Here, work-product protection applies to the documents authored by third parties. Since third parties were all part of the Oversight Group and integrally involved in each step of trial preparation, revelation of those documents would chill formulation of legal theories and case preparation. It would also permit opponents to free-load off Bostik's preparation merely because Holt Germann and GZA provided trial assistance.
"[A] party who discloses documents protected by the work-product doctrine may continue to assert the doctrine's protection only when the disclosure furthers the doctrine's underlying goal." Westinghouse Elec. Corp. v. Republic of the Philippines, 951 F.2d 1414, 1429 (3d Cir. 1991) (internal citations and formatting omitted).
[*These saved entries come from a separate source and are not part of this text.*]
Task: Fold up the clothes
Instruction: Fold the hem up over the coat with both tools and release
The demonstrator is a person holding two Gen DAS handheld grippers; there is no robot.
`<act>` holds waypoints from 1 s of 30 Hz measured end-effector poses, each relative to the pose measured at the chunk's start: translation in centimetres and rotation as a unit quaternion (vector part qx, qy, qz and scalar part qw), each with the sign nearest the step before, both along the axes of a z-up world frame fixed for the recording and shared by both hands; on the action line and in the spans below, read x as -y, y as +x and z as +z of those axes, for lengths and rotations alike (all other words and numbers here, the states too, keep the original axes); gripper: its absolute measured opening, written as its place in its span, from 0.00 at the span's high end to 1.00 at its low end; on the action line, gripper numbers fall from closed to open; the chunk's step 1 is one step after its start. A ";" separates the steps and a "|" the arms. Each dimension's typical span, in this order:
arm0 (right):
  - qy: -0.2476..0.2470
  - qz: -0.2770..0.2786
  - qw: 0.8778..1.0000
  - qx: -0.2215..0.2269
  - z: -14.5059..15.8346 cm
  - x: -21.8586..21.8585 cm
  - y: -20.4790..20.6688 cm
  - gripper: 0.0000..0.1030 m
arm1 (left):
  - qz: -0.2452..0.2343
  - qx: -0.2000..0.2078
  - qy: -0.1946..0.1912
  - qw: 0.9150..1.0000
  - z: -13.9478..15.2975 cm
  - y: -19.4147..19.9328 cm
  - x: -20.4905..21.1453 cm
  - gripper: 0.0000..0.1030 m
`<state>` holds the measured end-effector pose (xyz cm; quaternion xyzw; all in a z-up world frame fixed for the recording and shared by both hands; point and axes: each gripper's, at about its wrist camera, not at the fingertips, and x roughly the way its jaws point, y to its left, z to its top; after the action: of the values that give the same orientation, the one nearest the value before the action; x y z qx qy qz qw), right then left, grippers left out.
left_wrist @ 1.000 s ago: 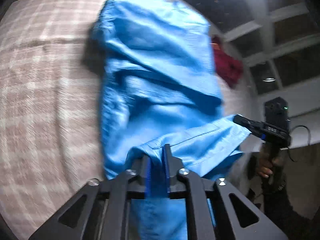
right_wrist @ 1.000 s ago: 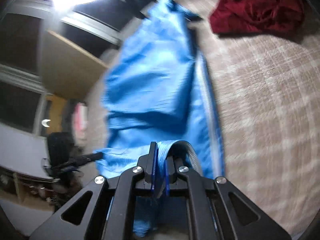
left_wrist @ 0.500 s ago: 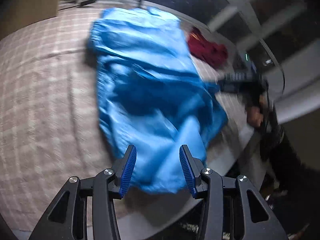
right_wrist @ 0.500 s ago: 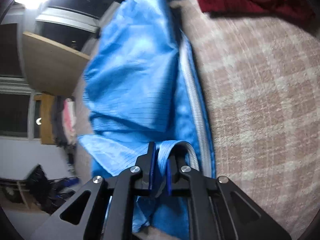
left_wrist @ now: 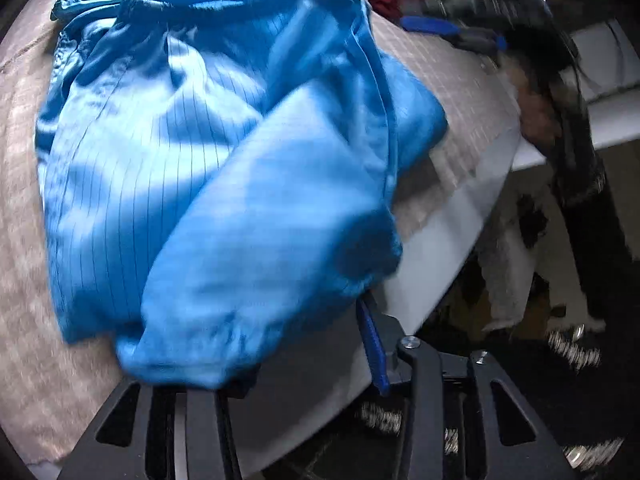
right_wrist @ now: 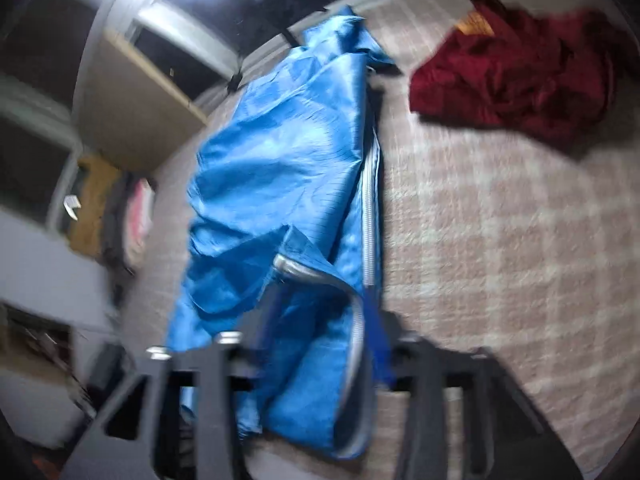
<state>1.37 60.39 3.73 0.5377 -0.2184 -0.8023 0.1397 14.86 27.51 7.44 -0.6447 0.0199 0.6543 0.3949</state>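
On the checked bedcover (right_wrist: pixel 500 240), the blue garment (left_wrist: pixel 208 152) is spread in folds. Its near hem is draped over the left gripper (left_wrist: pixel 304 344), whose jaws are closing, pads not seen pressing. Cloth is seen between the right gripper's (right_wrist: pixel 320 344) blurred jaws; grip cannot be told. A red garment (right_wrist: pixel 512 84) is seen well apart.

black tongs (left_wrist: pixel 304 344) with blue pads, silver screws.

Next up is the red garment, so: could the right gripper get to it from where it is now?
Probably yes. The red garment lies apart from the blue garment, with only bare checked cover between it and the right gripper; blue cloth lying between the gripper's fingers must come free first.
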 end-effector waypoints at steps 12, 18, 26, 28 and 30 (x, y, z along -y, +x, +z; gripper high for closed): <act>0.123 0.070 0.989 -0.051 0.2 2.4 0.6 0.63 | 0.141 -0.162 -0.008 0.977 9.0 -9.2 5.7 0.53; 0.128 0.072 0.989 -0.029 -2.3 2.5 -1.4 0.59 | 0.080 -0.157 -0.053 0.983 5.3 -10.2 3.3 0.52; 0.119 0.103 0.987 -0.038 -2.3 4.1 -1.3 0.59 | 0.029 -0.128 -0.045 0.990 0.5 -14.0 0.0 0.51; 0.131 0.115 0.984 -0.040 -2.3 4.8 -1.2 0.60 | 0.025 -0.126 -0.038 0.991 -0.1 -14.2 -0.4 0.73; 0.139 0.135 0.980 -0.037 -2.3 5.5 -1.0 0.84 | 0.032 -0.116 -0.025 0.992 0.2 -13.9 0.1 0.83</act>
<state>0.34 54.91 1.48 0.5468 -0.0247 -0.8177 0.1784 0.94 27.38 7.59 -0.5749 0.0611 0.7361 0.3521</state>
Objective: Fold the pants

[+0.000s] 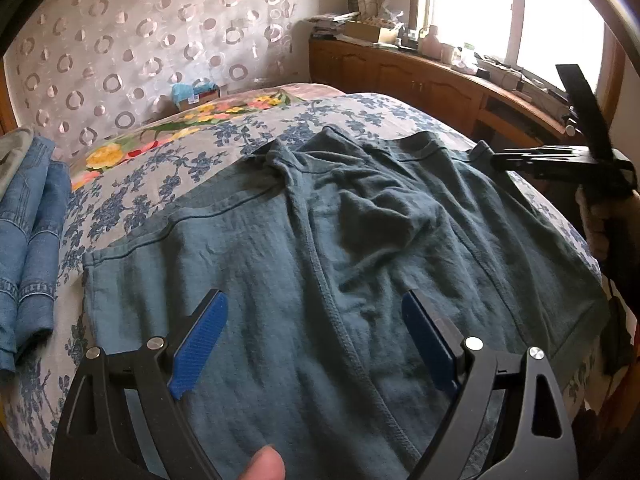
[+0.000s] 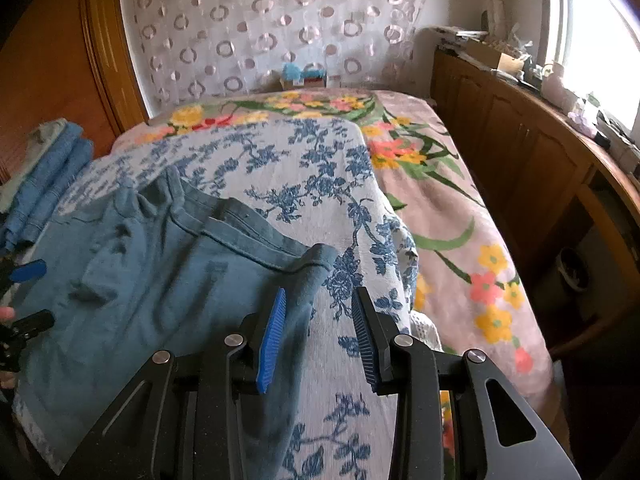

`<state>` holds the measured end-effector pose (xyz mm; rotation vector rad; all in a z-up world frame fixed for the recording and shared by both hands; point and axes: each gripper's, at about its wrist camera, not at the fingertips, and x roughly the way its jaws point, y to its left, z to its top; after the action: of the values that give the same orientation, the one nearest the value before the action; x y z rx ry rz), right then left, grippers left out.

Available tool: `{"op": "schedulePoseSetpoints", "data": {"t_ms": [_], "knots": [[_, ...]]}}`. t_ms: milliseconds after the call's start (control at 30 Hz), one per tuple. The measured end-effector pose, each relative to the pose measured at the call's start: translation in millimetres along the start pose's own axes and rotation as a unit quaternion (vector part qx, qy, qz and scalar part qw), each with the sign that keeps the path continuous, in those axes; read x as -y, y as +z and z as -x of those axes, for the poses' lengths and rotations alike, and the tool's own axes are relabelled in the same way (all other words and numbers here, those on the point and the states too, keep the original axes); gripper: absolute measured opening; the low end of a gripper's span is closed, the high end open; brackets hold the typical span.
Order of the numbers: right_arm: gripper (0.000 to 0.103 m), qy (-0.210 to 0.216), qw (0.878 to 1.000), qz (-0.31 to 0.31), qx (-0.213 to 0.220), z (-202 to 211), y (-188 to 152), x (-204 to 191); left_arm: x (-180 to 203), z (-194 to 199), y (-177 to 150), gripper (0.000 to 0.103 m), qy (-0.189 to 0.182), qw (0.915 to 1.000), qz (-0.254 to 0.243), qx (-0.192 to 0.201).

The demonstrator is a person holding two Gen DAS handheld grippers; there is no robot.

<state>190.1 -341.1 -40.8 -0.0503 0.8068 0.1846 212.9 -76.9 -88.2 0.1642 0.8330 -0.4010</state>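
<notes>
Teal pants [image 1: 320,240] lie spread and creased on the blue-flowered bed cover [image 1: 200,152]. My left gripper [image 1: 316,340] hangs over their near part, jaws wide open, nothing between the blue pads. A thumb [image 1: 264,464] shows at the bottom edge. My right gripper [image 1: 498,159] reaches in from the right at the far right edge of the pants. In the right wrist view the right gripper [image 2: 318,336] stands with a narrow gap. The pants' edge [image 2: 160,280] lies beside its left pad, and only bed cover shows in the gap. The left gripper [image 2: 34,296] appears at the left border.
Folded blue jeans [image 1: 28,240] [image 2: 52,176] are stacked at the bed's left side. A pink flowered blanket [image 2: 460,216] covers the bed's right side. A wooden cabinet [image 2: 520,152] with clutter runs under the window. A patterned curtain [image 1: 140,40] hangs behind the bed.
</notes>
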Motion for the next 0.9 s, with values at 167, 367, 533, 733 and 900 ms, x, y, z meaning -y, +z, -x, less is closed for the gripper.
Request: {"op": "schedulePoseSetpoints", "data": {"t_ms": [167,367,533,733,900], "knots": [[0.036,-0.001,1.0,0.007,-0.011,-2.6,5.6,-2.1,-6.6,-5.2,0.1,0.089,-0.005,0.9998,0.016,-0.012],[0.008,0.005,1.0,0.006,-0.006,1.1,12.8,1.7,-10.0,-5.4,-1.0,0.089,-0.007,0.9997,0.02,-0.012],[0.004,-0.043,0.999,-0.012,0.031,21.2,17.3,19.3,-9.4,-6.1,-0.9,0.089,-0.004,0.9997,0.02,-0.013],[0.004,-0.038,0.998,-0.028,0.033,36.3,9.8,29.5,-9.0,-7.7,-0.9,0.089,0.001,0.9997,0.019,-0.017],[0.036,-0.024,0.999,-0.029,0.023,38.5,2.8,24.3,-7.4,-9.6,-0.7,0.089,0.004,0.9996,0.014,-0.022]]}}
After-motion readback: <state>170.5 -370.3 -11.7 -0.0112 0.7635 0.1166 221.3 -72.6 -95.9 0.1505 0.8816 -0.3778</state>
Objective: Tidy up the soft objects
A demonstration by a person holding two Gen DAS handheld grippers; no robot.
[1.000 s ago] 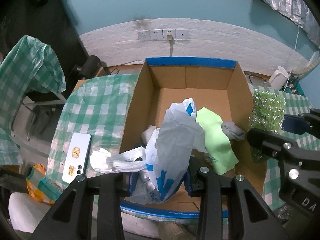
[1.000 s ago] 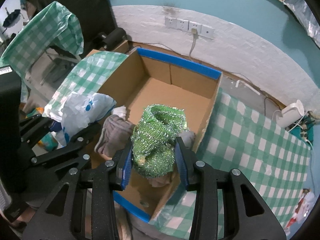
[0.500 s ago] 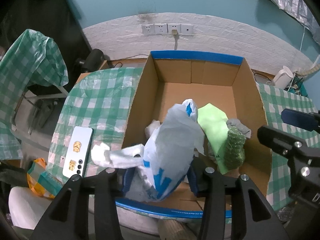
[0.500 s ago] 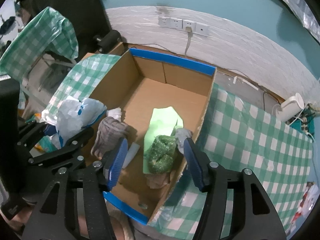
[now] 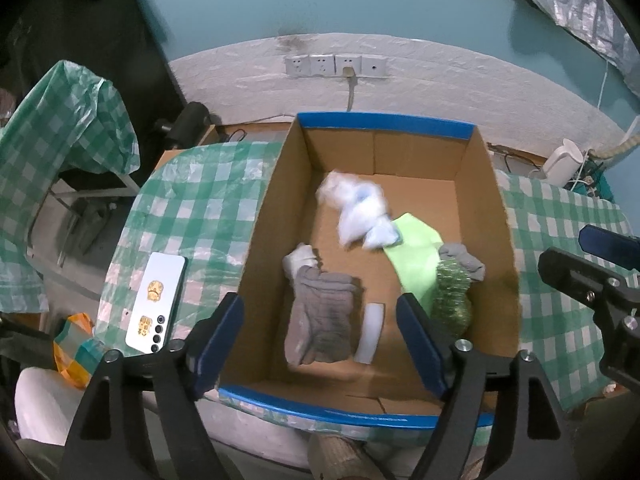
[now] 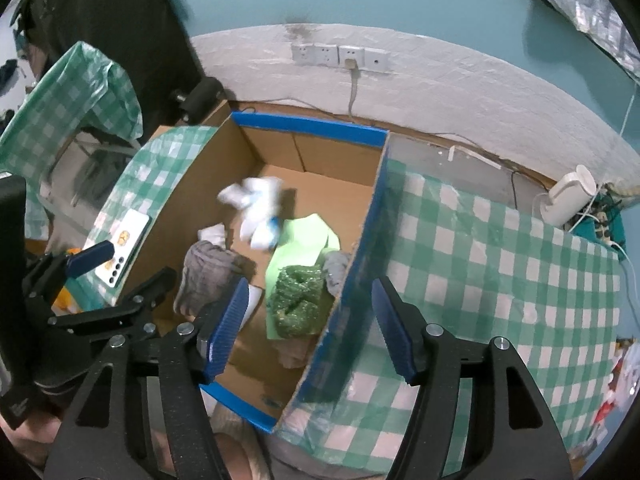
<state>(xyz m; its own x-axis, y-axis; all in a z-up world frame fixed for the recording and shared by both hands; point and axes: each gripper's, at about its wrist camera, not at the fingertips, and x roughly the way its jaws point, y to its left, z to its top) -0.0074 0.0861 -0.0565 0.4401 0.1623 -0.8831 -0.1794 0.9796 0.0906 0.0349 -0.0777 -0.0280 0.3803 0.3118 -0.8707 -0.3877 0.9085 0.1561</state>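
Both the left hand-held gripper [image 5: 320, 344] and right hand-held gripper [image 6: 310, 326] are spread and empty above the cardboard box [image 5: 486, 216], where a blurred white plastic bag [image 5: 360, 212] sits mid-frame beside a green cloth [image 5: 416, 256].

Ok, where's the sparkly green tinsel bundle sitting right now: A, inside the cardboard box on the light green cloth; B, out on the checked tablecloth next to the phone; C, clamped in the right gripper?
A: the sparkly green tinsel bundle lies inside the cardboard box on the light green cloth, and the right gripper is open and empty.
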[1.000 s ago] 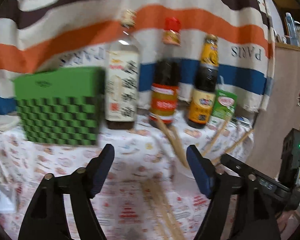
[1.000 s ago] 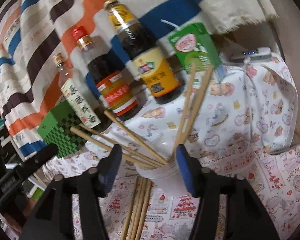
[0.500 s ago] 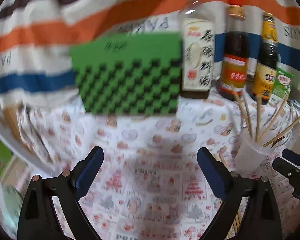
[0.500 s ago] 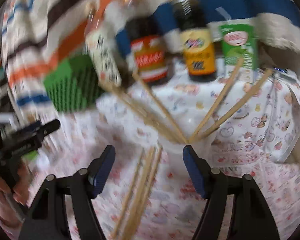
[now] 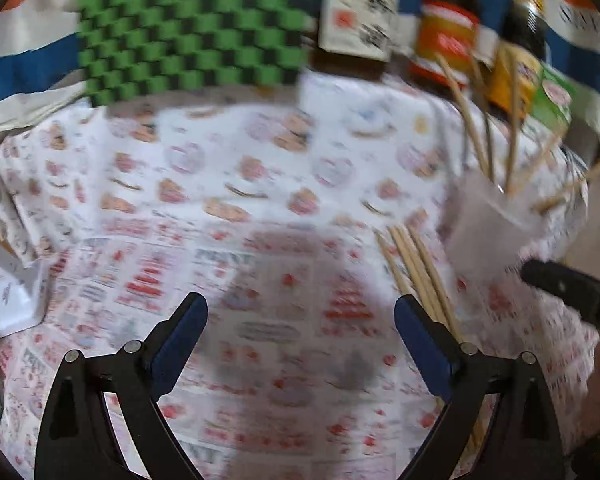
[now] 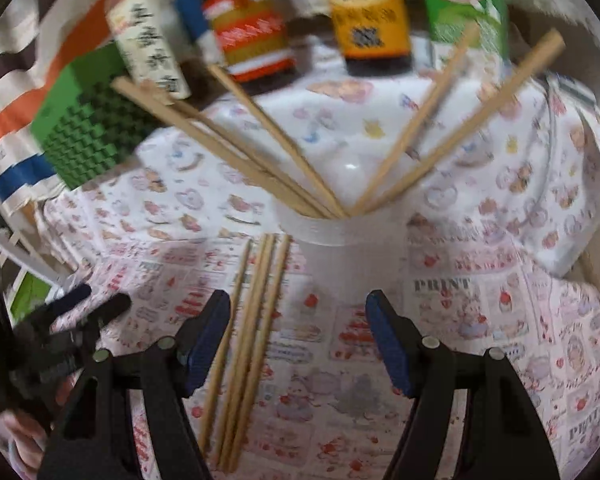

The underlying goal is to allow lawyers to prepare for trial "free from unnecessary intrusion by opposing parties and their counsel." Hickman v. Taylor, 329 U.S. 495, 511 (1947). The Third Circuit in Westinghouse found that when a party discloses documents to government agencies investigating allegations against it, the documents lose protection because disclosure does not further that goal of keeping attorney work from opposing parties. Westinghouse Elec. Corp. v. Republic of the Philippines, 951 F.2d 1414, 1429 (3d Cir. 1991). Though Sandvik is an adversary in this case, document 26 involves the Black v. Metso class action, where Bostik and Sandvik presented a joint defense. Since disclosure to Sandvik actually furthered work-product doctrine goals, the protection applies.
NOW, this 13th day of July, 2011, IT IS HEREBY ORDERED THAT Plaintiff's request for the seventy-five (75) documents is denied.